Tuesday, December 6, 2011

Workflow everywhere...

The word workflow has permeated every type of software being brought to the market place. Document management has workflow, scanning and auto populate software have workflow, depreciation software has workflow…heck, even our accounting software has "workflow." Overnight, a word that was never used by the accounting profession has become ubiquitous…and very confusing. 

Simply put workflow is the flow or process through which we move work. Our process is fundamentally not too different from a manufacturing production process, through which raw steel may be shaped through an assembly process to produce a car body. It’s just that our raw materials are client source documents and the final product may be a tax return or a financial statement. Manufacturers have introduced technology to make the assembly line much more efficient and productive, while many accounting firms still have not automated their business processes.

Like us, other professions are looking at automating their processes and adopting workflow technology. The medical profession is one example.  My wife is an RN with one of the most distinguished hospitals in the country. She works in the PACU unit, taking care of patients as they leave the operating room. Turns out the operating rooms within hospitals look at their business process much like an assembly line, from Pre-op to the Operation itself to the Post-op areas - all of which is sometimes on three separate floors within the hospital.

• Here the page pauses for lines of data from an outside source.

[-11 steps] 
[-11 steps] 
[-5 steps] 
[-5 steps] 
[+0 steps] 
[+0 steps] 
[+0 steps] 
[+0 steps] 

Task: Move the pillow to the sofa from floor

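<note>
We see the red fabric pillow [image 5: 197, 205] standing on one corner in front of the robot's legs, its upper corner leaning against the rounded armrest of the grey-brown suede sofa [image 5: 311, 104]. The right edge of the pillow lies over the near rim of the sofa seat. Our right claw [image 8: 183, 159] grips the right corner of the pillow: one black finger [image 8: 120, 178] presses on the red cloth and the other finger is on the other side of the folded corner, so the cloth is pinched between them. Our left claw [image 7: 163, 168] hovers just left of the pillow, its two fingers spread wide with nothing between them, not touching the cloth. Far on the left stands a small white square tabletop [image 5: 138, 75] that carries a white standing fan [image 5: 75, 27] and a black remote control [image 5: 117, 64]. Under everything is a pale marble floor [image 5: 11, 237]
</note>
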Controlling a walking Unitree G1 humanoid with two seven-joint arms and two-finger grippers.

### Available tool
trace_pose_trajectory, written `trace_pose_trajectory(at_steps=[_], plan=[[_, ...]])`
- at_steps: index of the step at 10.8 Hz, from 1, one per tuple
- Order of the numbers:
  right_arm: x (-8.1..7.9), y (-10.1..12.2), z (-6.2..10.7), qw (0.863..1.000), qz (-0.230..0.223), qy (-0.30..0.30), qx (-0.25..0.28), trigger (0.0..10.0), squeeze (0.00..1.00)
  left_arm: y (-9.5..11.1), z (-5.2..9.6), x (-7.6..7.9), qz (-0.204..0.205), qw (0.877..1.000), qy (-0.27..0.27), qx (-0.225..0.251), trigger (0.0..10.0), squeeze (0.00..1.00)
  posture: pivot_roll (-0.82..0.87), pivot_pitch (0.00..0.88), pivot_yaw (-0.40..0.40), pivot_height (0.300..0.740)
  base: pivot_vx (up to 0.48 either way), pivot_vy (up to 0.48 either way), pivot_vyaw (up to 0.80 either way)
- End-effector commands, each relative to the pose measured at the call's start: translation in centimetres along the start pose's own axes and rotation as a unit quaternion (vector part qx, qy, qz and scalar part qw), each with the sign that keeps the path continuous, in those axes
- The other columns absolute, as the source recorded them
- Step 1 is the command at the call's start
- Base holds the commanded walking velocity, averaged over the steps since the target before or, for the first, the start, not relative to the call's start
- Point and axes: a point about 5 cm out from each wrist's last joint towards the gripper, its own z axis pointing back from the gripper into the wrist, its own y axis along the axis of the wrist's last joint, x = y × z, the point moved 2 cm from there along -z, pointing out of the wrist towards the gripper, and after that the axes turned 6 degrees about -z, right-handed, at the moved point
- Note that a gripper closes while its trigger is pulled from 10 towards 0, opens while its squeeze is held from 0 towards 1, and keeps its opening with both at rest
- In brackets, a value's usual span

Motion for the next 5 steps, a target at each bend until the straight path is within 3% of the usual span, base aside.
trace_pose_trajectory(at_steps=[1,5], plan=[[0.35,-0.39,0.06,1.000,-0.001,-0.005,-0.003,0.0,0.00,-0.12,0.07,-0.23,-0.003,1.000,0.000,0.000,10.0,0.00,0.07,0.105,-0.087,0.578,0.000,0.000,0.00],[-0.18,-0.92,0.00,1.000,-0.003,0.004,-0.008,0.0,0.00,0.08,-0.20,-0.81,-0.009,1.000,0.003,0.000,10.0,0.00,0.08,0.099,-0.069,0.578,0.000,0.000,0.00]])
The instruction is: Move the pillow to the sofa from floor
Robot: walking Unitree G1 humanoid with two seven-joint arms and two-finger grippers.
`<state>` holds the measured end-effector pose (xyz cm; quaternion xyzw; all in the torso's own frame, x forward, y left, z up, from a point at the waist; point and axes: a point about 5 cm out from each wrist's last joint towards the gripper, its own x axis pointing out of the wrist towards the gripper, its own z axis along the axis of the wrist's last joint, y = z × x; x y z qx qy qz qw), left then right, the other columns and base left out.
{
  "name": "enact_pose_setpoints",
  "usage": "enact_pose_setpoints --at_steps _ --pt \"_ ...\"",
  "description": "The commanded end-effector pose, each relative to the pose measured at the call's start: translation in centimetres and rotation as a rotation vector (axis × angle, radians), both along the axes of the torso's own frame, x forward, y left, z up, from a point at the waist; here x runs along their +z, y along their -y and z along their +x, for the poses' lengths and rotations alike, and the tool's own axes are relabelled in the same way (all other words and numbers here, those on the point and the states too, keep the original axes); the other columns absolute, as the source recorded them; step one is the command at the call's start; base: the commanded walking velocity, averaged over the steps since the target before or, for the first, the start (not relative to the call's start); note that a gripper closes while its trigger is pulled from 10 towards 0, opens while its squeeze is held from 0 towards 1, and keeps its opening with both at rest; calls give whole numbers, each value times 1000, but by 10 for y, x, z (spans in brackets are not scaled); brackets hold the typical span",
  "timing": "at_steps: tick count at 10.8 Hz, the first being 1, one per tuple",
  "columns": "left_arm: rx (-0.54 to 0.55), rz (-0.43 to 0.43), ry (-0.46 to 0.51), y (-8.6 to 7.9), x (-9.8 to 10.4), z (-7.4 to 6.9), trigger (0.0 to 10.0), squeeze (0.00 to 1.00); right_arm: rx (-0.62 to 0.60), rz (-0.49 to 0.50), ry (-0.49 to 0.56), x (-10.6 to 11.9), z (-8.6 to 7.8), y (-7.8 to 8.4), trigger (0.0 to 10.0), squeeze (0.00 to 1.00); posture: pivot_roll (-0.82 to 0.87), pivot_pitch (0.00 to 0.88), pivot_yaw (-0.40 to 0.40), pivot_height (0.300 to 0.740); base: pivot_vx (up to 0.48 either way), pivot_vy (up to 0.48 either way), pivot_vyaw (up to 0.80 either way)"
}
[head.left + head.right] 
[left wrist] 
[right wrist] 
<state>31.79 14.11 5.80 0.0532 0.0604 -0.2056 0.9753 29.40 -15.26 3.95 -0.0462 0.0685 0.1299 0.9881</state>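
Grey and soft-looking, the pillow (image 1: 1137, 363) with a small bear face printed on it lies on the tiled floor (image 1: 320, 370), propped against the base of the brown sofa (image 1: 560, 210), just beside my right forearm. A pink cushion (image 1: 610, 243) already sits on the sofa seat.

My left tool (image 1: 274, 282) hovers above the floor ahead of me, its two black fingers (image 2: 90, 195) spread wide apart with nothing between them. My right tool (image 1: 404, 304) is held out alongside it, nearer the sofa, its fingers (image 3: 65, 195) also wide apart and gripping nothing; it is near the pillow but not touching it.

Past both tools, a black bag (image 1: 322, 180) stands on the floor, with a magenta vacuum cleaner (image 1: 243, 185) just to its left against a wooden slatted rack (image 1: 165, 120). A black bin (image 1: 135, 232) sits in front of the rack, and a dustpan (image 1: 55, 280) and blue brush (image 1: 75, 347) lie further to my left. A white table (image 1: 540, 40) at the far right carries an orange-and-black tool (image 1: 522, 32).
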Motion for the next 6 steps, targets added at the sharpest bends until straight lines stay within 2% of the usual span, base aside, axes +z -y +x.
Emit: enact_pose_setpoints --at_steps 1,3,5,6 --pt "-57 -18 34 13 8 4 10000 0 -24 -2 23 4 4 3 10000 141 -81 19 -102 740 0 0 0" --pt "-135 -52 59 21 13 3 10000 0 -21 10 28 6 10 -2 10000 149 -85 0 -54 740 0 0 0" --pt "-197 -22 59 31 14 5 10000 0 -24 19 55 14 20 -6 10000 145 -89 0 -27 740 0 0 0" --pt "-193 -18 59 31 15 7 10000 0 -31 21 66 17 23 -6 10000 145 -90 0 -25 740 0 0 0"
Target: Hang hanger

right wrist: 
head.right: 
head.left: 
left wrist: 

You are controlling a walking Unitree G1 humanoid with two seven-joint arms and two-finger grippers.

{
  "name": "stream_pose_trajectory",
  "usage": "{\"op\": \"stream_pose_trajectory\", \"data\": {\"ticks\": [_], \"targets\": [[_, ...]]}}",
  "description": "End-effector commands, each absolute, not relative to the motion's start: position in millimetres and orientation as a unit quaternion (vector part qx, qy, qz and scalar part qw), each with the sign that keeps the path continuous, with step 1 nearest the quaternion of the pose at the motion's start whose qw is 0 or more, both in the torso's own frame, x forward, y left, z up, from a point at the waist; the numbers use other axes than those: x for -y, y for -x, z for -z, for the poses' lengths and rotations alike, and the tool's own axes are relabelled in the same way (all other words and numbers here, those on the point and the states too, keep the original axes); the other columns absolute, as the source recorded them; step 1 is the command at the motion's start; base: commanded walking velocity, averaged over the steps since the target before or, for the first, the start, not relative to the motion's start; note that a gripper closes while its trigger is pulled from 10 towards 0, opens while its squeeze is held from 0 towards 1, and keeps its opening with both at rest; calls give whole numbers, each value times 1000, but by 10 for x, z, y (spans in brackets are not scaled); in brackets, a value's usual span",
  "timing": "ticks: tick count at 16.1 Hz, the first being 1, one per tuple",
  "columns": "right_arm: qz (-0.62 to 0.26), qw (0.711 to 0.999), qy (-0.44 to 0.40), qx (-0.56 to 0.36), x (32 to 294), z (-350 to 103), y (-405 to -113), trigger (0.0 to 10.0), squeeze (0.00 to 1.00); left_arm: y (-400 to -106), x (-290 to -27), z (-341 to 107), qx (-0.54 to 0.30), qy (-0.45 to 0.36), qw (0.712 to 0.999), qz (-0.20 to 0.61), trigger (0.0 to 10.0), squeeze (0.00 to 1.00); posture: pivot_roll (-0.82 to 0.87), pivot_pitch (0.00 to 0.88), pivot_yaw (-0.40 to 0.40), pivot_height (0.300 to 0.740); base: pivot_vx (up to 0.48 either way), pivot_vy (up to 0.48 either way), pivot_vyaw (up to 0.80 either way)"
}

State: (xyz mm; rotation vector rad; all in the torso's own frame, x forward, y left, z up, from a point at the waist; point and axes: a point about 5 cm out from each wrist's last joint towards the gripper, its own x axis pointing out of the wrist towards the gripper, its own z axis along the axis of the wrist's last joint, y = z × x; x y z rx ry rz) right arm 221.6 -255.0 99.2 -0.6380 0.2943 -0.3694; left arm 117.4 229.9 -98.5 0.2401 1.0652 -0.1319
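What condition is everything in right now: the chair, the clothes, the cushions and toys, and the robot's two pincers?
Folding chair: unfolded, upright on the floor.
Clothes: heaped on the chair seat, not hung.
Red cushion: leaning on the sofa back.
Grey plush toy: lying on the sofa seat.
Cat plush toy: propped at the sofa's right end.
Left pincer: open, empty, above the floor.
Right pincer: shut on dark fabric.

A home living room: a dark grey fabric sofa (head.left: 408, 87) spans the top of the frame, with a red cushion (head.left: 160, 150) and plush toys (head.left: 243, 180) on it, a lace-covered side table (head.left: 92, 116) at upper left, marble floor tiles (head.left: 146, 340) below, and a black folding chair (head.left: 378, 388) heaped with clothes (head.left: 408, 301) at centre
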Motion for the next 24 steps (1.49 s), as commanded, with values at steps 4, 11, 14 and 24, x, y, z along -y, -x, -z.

Some of the primary issues their processes must address are logistical: determining where the patient is at any given time, making sure the surgeon is not held up waiting for clients or waiting for a bed, and determining who is open out of the 20 nurses that are working in Post-op. The more efficient this process is, the more operations the doctor can safely manage in a day. Sounds like workflow to me.

In fact, my wife’s hospital just implemented a workflow software solution that tracks a patient from the minute they sign in, as well as gives staff a view of all open operation time slots and available nurses when the operation has been completed. In essence, we’re all dealing with the same fundamental work problems – resources and capacity. Granted, our ultimate goal is a quality financial output, whereas hospital surgical units save lives. I won’t try to draw any further comparisons, except to simply point out that ours is not the only professional group automating workflow.